WASHINGTON (PAI)-Union membership in the U.S. rose by 162,000 in 2013, to 14.528 million, the Bureau of Labor Statistics calculated, but the union share of the nation’s workers stayed unchanged at 11.3 percent.
African-Americans were more unionized than whites or Hispanics, and the oldest workers – aged 45-64 – were more unionized (14.5 percent) than other age groups, BLS said. Almost eight million men were unionized, compared to 6.58 million women.
Public workers were more than five times as likely to be unionized – 35.3 percent — as private-sector workers. Unionists’ share of the private sector workforce was 6.7 percent last year, a ratio unseen since the pre-labor law era of the Roaring 20s. The private sector employed 7.31 million unionists last year, 100,000 more than in the public sector. In 2012, the public sector had edged ahead.
But the declining share of unionized private sector workers is important because when one private workplace is unionized – and its workers get better wages and benefits – its competitors often must match it.
And there’s a big wage gap: The median weekly wage for union workers last year was precisely $200 more than that for non-union workers, BLS said: $950 vs. $750. The median is the point where half the workforce is above it and half below it.
There’s still a wage gap between union men and union women, but it’s narrowing – and it’s a lot less than for non-union men and women. The median wage for a male unionist was $991 last year, compared to $898 for a female unionist, or 90.6 percent of the median male. Non-union men earned $831 weekly, while women earned $676 (81.3 percent).
Once again, unionists were concentrated in the Northeast, the Midwest and the Pacific Coast. New York (24.4 percent), Alaska (23.1 percent), and Hawaii (22.1 percent) led in union density. California again led in absolute numbers with 2.43 million union members, 16.4 percent of its workers. Next were New York, (1.99 million, 24.4 percent), Illinois (851,000; 15.8 percent), Pennsylvania (701,000, 12.7 percent), Michigan (633,000, 16.3 percent), New Jersey (611,000, 16 percent) and Ohio (605,000, 12.6 percent).
In those big states, New York and Illinois jumped both union numbers and density. New York added 145,000 unionists and Illinois added 50,000. Density rose by 1.2 percentage points in both states. California and Pennsylvania lost both numbers and density, New Jersey stayed the same, and Michigan and Ohio gained slightly.
Despite Right Wing GOP Gov. Scott Walker’s law trashing public unions, Wisconsin union numbers (+24,000, to 317,000) and density (+0.3 percent, to 12.3 percent) both rose last year. There was no public-private breakdown by state. Other big jumps in union numbers were in Alabama (+37,000), where density rose from 9.2 percent to 10.7 percent. Maryland (+28,000) and Virginia (+21,000).
The anti-union South had the lowest union density, except that right wing-dominated Utah replaced Texas on the list of least-unionized states. North Carolina (3 percent) was last, trailed by Arkansas, Mississippi, South Carolina and Utah, in that order.

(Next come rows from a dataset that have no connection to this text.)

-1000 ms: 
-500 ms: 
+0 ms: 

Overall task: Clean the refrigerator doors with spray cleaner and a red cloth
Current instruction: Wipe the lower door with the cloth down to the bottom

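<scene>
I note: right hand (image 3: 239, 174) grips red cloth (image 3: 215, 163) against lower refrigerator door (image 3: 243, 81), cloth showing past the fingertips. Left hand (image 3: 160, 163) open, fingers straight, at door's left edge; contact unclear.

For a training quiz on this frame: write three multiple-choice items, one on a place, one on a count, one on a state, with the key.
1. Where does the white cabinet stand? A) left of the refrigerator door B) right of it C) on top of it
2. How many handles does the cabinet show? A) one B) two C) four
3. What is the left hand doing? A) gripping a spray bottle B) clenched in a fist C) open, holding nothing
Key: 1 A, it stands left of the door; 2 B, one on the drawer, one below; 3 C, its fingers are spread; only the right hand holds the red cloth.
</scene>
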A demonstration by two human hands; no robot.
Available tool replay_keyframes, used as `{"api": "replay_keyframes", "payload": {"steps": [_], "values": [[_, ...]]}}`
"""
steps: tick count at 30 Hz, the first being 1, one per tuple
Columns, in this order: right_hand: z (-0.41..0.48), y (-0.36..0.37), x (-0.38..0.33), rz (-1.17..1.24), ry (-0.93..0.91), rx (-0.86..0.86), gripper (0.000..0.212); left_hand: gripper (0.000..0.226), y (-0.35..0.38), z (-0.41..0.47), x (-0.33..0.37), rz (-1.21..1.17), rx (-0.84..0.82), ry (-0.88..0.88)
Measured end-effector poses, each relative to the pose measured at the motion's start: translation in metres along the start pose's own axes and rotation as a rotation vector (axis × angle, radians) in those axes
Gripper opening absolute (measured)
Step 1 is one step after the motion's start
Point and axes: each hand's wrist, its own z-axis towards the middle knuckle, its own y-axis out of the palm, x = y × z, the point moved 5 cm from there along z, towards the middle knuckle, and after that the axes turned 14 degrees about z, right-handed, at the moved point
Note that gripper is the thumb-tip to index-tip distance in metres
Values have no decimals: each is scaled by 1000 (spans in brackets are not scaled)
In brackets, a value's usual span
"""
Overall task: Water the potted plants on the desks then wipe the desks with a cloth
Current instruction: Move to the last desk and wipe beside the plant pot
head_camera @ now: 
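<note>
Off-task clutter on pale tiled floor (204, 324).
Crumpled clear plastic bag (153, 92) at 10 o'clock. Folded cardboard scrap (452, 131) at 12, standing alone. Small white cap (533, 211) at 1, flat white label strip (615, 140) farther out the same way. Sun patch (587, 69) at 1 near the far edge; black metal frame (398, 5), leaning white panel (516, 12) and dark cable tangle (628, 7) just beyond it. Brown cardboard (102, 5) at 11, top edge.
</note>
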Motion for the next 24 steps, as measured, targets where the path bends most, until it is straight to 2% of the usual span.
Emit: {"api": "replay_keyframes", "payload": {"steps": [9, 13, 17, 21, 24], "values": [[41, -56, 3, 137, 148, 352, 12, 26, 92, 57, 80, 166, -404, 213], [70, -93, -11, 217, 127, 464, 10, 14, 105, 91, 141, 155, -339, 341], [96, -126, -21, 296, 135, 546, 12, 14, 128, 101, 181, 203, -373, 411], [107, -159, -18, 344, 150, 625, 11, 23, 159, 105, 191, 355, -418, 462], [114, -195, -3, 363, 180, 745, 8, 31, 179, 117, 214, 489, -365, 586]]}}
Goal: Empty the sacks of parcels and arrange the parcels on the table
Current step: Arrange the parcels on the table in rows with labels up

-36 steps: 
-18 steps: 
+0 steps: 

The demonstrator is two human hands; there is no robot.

AFL-CIO President Richard Trumka had no immediate comment on the numbers, but Larry Mishel, director of the Economic Policy Institute, did. He noted that private-sector unionists rose in construction and manufacturing, two of the more-unionized sectors of the workforce, accounting for the entire increase in union numbers.
But the share of public sector workers whom contracts cover dropped, he pointed out. That includes the 1.5 million “free riders” who get benefits of contracts but who don’t pay union dues, just fair share fees. A U.S. Supreme Court case earlier in the week challenged even those fair share fees from the free riders as a violation of the free riders’ free speech rights.
“More than 35 percent of net new jobs” in factories and construction “were covered by collective bargaining agreements,” Mishel said. “Union coverage has increased in some states that may be unexpected. For instance, private sector union coverage increased in each of the last two years in Virginia, North Carolina, Georgia, Kentucky and Tennessee.
“Improvements in the private sector have been offset, however, by erosion in the public sector. Between 2012 and 2013 union coverage in the public sector fell from 39.6 percent to 38.7 percent. The starkest change was in Wisconsin, where union coverage in the public sector fell from 53.4 percent in 2011 to just 37.6 percent in 2013. This suggests that the erosion of public sector union coverage reflects the new anti-collective bargaining policies implemented in several states,” Mishel added.
Wisconsin’s Walker jammed his law, written by the secretive American Legislative Exchange Council (ALEC) corporate lobby, through the GOP-run state legislature in 2011. He overcame massive protests and strong labor lobbying. The law has been challenged, and most of it has been upheld, in court.